「震災と障害者」<3>障害者への災害時支援と個人情報保護
社会の情報化の進展により、個人情報の保護は一層重要な課題となり個人情報保護法の制定にもつながっています。
行政が保有する、各個々人の身体・知的・精神といった障害は、いうまでもなく高度な個人情報であり、本人の同意なしに通常、行政が開示することはありません。
しかし、今回の東日本大震災においては、障害者支援団体が、基礎的地方公共団体である市町村に住民である障害者の情報を開示請求した例が多数ありました。
請求された市町村のほとんどは、個人情報保護の原則からこの開示請求に対応することが困難でした。
このような中、福島県沿岸部の多くの市町村は、今回の東日本大震災において、地震・津波の被害のみならず、東京電力福島第一発電所の事故による避難まで対応しなくてはならなくなりました。
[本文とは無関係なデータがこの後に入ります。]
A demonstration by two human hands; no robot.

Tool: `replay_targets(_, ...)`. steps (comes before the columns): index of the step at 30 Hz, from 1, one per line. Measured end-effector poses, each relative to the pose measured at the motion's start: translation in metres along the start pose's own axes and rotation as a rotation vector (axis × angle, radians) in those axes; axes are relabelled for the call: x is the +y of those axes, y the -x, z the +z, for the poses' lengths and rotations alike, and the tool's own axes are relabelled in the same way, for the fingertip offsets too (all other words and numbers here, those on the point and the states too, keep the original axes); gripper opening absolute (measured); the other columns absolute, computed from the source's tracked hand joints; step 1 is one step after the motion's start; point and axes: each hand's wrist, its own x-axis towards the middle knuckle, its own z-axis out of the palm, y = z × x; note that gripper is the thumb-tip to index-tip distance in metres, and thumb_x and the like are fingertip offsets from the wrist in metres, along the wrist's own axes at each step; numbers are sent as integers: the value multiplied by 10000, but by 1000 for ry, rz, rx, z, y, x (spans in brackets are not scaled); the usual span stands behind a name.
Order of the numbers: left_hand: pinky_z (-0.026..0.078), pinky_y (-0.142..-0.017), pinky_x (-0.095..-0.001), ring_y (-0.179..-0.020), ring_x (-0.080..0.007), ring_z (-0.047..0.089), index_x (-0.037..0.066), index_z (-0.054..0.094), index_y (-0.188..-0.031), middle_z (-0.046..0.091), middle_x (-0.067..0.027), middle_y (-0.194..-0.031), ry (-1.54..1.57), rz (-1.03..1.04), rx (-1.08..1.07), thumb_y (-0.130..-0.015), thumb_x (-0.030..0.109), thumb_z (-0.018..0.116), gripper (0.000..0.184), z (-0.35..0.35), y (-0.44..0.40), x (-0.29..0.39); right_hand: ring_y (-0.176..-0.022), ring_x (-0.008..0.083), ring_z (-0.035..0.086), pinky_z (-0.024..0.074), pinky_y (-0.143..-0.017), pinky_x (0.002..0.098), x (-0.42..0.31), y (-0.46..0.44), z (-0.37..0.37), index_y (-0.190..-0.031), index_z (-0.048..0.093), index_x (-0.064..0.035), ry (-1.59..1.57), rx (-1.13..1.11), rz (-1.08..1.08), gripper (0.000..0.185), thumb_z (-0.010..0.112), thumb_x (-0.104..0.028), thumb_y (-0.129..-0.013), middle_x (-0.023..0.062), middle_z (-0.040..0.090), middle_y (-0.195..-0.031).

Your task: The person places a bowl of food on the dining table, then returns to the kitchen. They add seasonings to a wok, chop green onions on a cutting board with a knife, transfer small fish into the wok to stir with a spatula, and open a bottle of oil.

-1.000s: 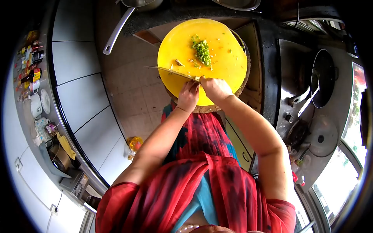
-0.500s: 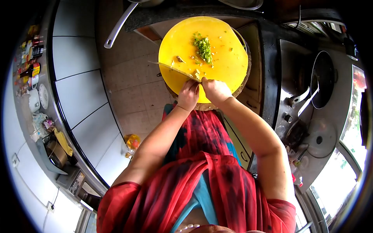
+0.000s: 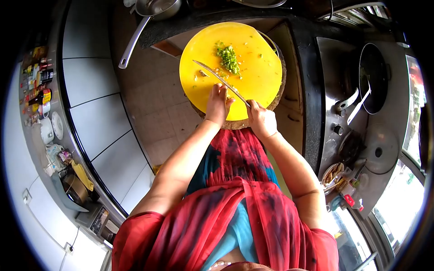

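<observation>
My right hand (image 3: 263, 121) is closed around the handle end of a kitchen knife (image 3: 209, 68), near the front right of a round yellow chopping board (image 3: 260, 79). The blade slants up and left across the board. My left hand (image 3: 217, 107) is at the near side of the blade, its fingertips against it and the thumb apart from them. Small pale bits lie by the blade between my hands, partly hidden. Beyond the knife sits a heap of finely chopped greens (image 3: 229, 59). A small brownish scrap (image 3: 203, 73) lies left of it.
Under the board is a thick wooden block (image 3: 239, 124). A saucepan handle (image 3: 135, 43) juts over the counter edge at upper left. On the right stand a dark wok (image 3: 374, 86) and a glass lid (image 3: 379, 149). Bottles (image 3: 40, 97) line the left counter.
The knife has turned so its blade shows more steeply slanted. My right hand has moved right and down, away from my left hand, whose thumb and fingers have spread. The view has shifted slightly.
</observation>
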Motion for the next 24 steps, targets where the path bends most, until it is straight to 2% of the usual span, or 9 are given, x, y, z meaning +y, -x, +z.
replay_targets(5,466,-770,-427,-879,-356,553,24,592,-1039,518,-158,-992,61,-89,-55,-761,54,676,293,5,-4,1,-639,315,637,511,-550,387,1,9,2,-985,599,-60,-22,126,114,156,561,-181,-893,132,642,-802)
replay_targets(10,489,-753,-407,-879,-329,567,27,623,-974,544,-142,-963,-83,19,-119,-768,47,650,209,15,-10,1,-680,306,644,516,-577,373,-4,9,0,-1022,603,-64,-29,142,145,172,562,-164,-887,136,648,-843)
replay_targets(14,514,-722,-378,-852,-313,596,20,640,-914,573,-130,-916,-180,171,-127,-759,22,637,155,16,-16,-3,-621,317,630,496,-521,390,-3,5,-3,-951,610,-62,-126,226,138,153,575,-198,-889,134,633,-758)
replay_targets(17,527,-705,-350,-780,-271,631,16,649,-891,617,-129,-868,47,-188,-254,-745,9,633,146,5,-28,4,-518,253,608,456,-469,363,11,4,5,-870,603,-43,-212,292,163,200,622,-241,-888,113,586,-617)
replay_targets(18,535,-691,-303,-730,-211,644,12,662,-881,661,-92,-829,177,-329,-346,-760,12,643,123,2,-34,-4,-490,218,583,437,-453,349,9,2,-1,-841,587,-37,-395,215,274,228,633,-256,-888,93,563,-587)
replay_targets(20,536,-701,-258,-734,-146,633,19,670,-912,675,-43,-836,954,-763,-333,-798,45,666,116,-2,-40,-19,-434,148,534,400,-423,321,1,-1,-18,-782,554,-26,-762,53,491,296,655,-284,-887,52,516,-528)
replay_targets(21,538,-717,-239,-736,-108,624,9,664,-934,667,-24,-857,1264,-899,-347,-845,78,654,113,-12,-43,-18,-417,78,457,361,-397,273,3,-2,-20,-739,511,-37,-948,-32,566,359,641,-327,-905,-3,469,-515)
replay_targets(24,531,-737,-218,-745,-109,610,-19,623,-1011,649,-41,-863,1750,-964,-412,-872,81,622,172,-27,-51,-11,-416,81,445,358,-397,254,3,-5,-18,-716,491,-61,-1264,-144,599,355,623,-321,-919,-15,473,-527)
そのような中で南相馬市は、障害者支援団体から、障害者の支援のため個人情報開示請求に対して、「緊急やむを得ないため開示できないか」という観点から開示を検討した結果、市の個人情報保護条例の特例を適用し、「障害者の生命、身体及び財産」を守るため開示することが適当との判断により開示しました。
南相馬市では、入所、通所、ホームヘルプ等の障害福祉サービス利用者については、それぞれの事業所で安否確認を行い、避難を行ったが、ホームヘルプ等利用者等個人利用者や在宅障害者については、当初安否確認できない状況でした。
このようなサービスを利用していない障害者のうち、身体・知的障害者については、南相馬市が情報開示を行い、NPO 法人さぽーとセンターぴあ、JDF 被災地障がい者支援センターふくしまの支援協力により590人の安否確認を行いました。
精神障害者については、精神通院医療受給者を対象に市や県の保健師が精神科治療の継続がなされているかどうかという事項で、安否確認を行いました。